Спустя час — после того как оно напомнило, что внук Уильяма Глэда Робби, долгое время живший в Южной Африке, женатый на местной женщине, в качестве повара участвовал в англо-бурской войне, прежде чем вернуться на Тристан, чтобы до самой смерти оставаться главой его общины, — радио Кейптауна прибавило: «Идущий из Буэноса-Айреса теплоход „Чисаданэ“ радирует, что он связался с траулером, крейсирующим у берегов Тристана, и меняет курс, чтобы забрать пострадавших».
Все кончено. Понадобилось два месяца, чтобы выяснить, что же такое происходит, и всего лишь сутки, чтобы сделать из этого должные выводы.

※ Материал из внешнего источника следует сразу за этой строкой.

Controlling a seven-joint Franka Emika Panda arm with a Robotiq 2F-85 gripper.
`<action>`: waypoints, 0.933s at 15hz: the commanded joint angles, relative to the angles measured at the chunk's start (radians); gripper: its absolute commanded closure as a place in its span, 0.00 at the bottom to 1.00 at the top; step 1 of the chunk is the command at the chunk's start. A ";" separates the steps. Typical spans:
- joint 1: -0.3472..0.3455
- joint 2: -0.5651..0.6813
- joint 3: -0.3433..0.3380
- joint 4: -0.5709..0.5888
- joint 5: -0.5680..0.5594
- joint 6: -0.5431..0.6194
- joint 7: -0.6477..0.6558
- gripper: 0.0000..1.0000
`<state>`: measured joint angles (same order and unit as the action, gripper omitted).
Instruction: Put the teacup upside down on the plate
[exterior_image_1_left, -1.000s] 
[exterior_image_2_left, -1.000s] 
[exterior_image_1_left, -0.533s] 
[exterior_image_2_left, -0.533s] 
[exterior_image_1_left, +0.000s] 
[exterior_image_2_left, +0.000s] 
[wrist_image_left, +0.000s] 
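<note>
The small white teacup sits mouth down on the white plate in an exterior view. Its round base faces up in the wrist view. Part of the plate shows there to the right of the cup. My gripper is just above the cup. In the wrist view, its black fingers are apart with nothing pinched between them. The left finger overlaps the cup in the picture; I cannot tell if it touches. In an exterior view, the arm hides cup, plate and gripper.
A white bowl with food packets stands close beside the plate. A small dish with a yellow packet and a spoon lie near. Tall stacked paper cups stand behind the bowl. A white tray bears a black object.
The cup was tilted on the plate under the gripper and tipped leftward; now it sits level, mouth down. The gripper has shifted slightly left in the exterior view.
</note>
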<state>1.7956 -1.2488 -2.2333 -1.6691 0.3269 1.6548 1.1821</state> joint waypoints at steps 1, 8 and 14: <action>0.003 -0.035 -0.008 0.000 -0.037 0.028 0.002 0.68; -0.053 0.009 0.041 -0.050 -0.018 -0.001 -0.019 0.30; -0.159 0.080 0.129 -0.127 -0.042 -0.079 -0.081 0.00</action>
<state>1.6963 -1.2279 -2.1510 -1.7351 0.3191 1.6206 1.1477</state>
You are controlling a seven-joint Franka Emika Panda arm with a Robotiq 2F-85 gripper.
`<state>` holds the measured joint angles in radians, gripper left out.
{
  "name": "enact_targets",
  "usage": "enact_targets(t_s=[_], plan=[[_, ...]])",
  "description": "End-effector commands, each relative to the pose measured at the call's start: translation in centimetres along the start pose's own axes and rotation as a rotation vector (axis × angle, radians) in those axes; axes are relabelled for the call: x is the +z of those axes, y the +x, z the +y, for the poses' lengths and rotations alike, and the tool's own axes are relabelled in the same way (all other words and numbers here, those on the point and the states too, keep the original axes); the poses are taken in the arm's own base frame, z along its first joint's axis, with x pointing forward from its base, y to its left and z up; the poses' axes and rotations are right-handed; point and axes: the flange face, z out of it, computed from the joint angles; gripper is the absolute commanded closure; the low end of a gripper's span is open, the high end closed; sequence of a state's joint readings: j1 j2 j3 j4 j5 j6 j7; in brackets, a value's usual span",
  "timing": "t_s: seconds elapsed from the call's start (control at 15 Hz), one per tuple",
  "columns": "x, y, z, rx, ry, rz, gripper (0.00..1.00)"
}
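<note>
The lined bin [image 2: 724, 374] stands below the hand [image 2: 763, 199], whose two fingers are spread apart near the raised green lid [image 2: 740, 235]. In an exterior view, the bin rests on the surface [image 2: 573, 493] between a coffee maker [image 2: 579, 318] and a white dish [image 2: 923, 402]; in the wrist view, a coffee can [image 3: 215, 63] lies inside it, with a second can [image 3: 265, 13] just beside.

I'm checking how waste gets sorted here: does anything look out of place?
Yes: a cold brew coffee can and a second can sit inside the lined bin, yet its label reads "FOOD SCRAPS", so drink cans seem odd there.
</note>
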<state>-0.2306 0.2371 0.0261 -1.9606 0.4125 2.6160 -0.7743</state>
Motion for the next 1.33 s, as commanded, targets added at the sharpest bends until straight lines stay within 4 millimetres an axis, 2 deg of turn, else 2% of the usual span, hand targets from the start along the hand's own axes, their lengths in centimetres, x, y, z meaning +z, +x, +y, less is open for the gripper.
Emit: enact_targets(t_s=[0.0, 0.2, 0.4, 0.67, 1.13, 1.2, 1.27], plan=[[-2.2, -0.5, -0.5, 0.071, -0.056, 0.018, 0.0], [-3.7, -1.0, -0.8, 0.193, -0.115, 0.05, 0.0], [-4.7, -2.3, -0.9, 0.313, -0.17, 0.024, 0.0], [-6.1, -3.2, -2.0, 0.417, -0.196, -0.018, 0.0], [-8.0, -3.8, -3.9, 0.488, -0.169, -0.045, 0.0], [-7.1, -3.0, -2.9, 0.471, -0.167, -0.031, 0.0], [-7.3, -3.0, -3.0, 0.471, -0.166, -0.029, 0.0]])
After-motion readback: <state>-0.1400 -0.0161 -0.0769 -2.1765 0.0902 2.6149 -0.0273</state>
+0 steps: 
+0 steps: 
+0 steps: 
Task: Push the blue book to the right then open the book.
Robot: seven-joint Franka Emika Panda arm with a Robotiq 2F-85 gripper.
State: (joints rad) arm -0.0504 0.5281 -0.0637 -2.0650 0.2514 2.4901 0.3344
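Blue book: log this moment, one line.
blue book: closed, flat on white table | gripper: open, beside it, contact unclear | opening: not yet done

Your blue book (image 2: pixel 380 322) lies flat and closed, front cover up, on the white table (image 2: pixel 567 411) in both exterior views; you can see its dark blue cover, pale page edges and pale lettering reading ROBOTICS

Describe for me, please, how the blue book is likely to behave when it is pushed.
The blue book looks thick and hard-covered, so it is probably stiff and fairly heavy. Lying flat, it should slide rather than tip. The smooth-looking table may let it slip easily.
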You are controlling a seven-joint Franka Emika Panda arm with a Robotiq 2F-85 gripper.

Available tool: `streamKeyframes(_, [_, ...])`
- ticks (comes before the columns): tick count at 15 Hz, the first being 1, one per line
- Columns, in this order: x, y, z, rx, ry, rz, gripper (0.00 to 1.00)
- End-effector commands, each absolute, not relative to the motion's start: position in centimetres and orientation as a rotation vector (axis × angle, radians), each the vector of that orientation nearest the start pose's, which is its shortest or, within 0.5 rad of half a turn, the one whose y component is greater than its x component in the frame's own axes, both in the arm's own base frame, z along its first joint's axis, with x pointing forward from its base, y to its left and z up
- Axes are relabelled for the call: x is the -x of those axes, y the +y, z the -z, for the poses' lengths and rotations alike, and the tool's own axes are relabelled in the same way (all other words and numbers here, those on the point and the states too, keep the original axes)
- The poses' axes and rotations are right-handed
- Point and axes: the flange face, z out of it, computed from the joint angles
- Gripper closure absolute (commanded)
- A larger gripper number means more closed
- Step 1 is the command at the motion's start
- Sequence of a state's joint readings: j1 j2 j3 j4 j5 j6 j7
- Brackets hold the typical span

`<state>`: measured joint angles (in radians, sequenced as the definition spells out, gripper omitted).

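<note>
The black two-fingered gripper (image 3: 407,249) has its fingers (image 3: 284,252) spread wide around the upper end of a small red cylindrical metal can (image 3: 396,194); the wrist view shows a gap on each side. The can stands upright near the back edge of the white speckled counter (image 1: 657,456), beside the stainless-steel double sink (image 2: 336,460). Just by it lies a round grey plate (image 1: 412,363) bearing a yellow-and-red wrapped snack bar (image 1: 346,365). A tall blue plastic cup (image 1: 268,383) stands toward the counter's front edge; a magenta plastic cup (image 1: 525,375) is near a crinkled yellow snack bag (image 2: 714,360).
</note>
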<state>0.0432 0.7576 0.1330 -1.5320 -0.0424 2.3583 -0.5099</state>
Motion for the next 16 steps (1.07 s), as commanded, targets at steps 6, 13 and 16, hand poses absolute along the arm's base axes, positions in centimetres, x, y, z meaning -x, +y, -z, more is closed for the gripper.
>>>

На рассвете Дон, удивленный тем, что смог спать, положив голову на ящик, весь разбитый и встревоженный, не «сели» ли батарейки его передатчика, поспешил связаться с «Тристанией».
— Я только что говорил с Фритауном, — мрачно сказал Лэш. — Там все говорят об извержении, о котором я, не добившись связи с вами — чертовы сони! — сегодня ночью сообщил в Кейптаун…
— Мы сейчас же перебираемся к вам! — прокричал Дон.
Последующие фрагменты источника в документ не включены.